The first one is of course the growing debate on the increasing levels of obesity among young children, with the blame clearly laid at the door of internet technology. It is well known that children are much more tempted to sit at their computer, or game consoles rather than seek the fresh air riding their bicycles, or playing real games in the park.The reasons why such sedentary activity is good for the brain are not clear. It may be the case that using computers requires some degree of literacy and calculation, or it is more likely to stem from the basic fact that this is one area they are better at than their parents.
For many parents the computer is a bit like the phone for the older generation who felt that in order to be heard they needed to shout at their loudest down the line in order to be heard.This latter reason effectively gives them huge freedom to make errors without reprimand.
And after all the practice of making mistakes is the best learning model there is.T
The next dilemma is the fear that young people lock into chat rooms of dubious intention. Examples of children, particularly young teenage girls, succumbing to the trickery of perverts abound, and must be guarded against.But then children have always faced dangers. Remember poor Hansel and Gretel, or even Little Red Riding Hood.

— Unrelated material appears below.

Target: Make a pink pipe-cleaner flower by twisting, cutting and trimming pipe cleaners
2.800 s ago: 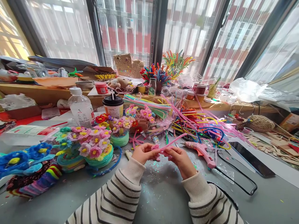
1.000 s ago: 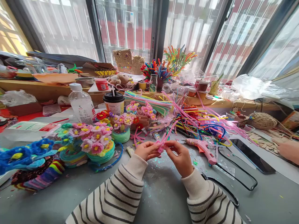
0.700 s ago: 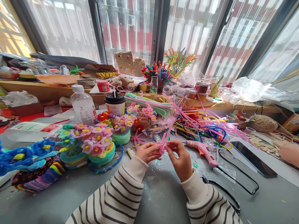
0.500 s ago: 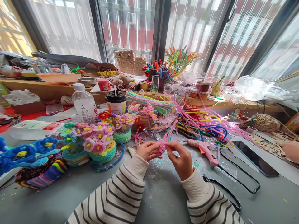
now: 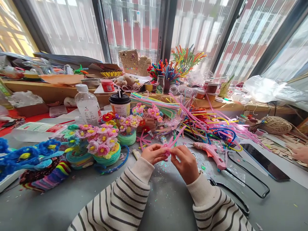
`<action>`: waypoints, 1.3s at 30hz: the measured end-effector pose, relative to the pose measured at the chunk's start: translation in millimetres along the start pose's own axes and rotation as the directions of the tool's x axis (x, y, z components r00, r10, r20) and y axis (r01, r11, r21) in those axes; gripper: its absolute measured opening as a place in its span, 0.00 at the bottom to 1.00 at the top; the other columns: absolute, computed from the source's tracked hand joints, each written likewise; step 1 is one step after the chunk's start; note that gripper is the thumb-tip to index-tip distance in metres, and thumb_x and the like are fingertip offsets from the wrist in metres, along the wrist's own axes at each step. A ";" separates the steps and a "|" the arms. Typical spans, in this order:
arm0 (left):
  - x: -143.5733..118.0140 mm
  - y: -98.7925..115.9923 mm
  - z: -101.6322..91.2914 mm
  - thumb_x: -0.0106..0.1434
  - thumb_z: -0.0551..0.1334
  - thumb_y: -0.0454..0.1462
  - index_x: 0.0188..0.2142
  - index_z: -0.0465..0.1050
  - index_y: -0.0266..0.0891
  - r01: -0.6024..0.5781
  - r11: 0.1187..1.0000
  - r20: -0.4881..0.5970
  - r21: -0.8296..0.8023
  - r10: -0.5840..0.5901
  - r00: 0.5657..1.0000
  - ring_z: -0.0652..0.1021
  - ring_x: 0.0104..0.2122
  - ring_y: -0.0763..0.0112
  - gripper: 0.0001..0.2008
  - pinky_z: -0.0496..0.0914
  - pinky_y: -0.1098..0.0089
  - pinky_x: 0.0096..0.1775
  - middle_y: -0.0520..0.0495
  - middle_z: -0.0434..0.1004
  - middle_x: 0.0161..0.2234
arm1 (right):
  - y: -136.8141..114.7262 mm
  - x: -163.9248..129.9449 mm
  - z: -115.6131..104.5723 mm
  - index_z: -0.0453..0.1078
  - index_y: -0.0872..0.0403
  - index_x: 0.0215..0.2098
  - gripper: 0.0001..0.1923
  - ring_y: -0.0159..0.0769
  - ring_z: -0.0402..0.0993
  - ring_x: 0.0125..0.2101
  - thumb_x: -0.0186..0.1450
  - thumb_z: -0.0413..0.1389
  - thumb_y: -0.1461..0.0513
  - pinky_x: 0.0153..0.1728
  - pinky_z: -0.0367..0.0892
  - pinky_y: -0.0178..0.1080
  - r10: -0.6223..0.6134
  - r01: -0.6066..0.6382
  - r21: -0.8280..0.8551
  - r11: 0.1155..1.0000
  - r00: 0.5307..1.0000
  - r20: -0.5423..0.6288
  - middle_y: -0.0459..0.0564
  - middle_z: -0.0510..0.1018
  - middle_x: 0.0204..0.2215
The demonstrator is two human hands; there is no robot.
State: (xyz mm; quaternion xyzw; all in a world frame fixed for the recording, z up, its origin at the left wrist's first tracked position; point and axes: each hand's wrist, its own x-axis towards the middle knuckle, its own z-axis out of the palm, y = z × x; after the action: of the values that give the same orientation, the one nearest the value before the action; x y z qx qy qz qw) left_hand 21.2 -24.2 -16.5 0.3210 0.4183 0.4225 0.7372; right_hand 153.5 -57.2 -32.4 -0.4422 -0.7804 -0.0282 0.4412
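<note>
Pink pipe cleaners [image 5: 167, 150], curled into a small flower shape with long ends sticking up, sit between my two hands above the table. My left hand [image 5: 154, 154] pinches them from the left with thumb and fingers. From the right, my right hand [image 5: 184, 162] grips the same piece, thumb and index finger closed at its edge. The fingers cover part of the curl. Left of my hands stands a pot of pink pipe-cleaner flowers [image 5: 103, 141]. A pink glue gun [image 5: 211, 153] lies to the right of my right hand.
Loose pipe cleaners [image 5: 207, 120] pile up behind my hands. A water bottle [image 5: 88, 106] and a lidded cup [image 5: 119, 104] stand at back left. On the right are a black phone [image 5: 264, 162], wooden sticks [image 5: 276, 146], and another person's hand [image 5: 300, 154]. Glitter dots the grey table [image 5: 166, 199].
My fingers have shifted slightly around the pink pipe cleaners, whose upright ends now lean more to the right. The other person's hand at the right edge has moved a little.
</note>
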 end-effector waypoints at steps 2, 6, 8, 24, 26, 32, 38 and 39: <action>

The reality is that children need to master new information technology, and that means access to home computers. Clearly the lack of home computers available to poor households places those young people at some disadvantage. It is of some help that more schools have as a basic necessity the facility to make available to their pupils this technology. However it does remain a challenge to ensure that a digital divide does not emerge because of low income.
The second reality is that while sitting at the computer may swell the capacity of the brain, it will also enlarge the posterior not to mention put in jeopardy the future health of the child.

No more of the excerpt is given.